*Requirement*. What lines below include the word "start"? Copy each one.

** Data shown follows **

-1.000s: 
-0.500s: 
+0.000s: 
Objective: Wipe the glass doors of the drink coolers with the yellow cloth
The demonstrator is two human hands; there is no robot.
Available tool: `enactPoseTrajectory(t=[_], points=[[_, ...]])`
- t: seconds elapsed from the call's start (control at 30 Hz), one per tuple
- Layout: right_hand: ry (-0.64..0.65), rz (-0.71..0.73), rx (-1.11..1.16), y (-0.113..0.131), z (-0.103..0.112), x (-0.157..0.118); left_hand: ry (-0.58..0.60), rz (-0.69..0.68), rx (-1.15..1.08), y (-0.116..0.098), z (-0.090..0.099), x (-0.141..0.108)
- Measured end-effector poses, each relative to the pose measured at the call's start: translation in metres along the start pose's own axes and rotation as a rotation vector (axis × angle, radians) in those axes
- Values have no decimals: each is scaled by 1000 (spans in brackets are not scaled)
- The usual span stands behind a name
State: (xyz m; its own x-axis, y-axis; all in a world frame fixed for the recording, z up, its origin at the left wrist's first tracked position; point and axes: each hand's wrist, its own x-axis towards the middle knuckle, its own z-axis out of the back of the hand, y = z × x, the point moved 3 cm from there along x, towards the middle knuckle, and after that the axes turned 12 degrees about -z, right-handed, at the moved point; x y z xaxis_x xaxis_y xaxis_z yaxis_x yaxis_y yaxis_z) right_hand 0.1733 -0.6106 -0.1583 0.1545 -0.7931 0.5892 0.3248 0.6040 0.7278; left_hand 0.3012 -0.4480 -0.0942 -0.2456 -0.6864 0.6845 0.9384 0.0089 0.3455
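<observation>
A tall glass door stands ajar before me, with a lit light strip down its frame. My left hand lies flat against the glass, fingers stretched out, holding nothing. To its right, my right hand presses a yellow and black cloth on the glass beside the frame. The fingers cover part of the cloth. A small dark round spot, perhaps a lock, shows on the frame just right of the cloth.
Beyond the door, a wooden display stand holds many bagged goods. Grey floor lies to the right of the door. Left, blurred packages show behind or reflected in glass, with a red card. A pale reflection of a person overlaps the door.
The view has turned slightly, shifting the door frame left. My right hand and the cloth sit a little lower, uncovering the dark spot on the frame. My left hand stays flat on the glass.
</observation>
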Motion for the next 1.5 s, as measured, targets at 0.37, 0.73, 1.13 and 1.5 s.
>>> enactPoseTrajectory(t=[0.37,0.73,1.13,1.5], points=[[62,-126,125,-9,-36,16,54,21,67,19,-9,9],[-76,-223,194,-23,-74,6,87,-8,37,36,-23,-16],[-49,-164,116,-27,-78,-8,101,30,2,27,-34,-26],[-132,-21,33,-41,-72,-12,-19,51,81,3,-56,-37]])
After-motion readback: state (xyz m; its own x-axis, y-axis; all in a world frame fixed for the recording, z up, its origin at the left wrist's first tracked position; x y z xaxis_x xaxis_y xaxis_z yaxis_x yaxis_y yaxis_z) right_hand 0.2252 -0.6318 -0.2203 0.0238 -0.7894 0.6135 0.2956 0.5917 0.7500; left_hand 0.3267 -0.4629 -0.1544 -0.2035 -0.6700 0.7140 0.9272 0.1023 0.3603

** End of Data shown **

*Result of the task*.
- t: seconds elapsed from the call's start (control at 30 Hz), one per tuple
- Measured end-effector poses, each relative to the pose measured at the call's start: translation in metres along the start pose's own axes and rotation as a rotation vector (axis × angle, radians) in those axes

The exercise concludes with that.